**TASK REQUIREMENTS:**
Within the listing below, please copy exactly the lines between the line holding "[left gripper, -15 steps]" and the line holding "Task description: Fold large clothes", inclusive.

• • • • • • •

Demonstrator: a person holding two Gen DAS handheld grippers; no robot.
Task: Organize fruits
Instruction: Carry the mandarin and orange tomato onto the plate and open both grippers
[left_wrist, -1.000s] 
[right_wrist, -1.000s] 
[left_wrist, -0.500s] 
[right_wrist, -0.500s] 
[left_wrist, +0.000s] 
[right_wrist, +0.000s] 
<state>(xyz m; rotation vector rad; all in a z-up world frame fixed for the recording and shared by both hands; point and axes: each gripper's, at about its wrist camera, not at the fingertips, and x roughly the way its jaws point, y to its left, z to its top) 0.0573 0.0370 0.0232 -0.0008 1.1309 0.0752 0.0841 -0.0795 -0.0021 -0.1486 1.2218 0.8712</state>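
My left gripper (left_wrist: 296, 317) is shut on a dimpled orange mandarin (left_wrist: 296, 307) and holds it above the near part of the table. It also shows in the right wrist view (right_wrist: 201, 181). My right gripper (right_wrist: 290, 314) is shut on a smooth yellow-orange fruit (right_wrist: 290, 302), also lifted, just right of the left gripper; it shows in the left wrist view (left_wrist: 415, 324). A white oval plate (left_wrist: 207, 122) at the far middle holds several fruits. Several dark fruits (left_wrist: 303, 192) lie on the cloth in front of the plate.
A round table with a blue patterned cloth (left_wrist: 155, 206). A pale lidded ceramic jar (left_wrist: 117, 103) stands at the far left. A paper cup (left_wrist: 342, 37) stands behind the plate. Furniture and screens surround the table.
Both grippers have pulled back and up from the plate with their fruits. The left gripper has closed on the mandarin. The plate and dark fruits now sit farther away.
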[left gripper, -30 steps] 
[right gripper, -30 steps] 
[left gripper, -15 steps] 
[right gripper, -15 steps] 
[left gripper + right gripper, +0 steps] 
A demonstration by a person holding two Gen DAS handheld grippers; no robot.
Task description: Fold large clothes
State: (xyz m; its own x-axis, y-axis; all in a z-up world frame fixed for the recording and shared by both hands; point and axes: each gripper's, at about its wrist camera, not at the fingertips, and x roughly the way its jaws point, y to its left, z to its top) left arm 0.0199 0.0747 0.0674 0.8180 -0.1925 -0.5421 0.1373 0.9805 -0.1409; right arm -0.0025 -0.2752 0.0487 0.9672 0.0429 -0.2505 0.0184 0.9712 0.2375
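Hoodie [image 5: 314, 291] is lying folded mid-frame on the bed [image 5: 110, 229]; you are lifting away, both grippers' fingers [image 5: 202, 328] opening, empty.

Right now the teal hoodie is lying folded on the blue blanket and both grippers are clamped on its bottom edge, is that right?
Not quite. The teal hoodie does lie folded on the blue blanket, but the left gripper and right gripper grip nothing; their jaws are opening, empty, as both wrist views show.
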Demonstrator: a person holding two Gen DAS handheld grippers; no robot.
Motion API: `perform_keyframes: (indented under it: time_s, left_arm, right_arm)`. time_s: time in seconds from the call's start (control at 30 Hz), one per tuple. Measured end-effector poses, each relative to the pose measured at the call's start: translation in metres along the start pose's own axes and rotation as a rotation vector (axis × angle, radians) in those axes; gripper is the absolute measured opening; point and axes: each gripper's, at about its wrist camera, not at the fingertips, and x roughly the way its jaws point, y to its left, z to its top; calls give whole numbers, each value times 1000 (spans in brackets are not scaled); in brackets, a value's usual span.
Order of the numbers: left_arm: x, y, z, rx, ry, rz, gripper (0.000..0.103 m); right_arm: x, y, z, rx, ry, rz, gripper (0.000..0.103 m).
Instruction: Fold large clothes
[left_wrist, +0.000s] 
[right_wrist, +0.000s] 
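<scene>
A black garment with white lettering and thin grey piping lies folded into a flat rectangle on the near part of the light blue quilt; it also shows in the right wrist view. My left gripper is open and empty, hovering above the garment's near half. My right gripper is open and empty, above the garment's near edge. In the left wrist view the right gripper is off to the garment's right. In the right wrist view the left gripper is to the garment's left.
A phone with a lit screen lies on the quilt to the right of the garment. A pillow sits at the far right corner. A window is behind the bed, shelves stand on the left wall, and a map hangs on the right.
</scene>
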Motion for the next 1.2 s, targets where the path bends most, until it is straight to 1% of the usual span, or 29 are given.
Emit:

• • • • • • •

**RESULT FOR THIS TASK:**
[left gripper, -15 steps] 
[right gripper, -15 steps] 
[left gripper + right gripper, +0 steps] 
A demonstration by a person holding two Gen DAS handheld grippers; no robot.
Task description: Fold large clothes

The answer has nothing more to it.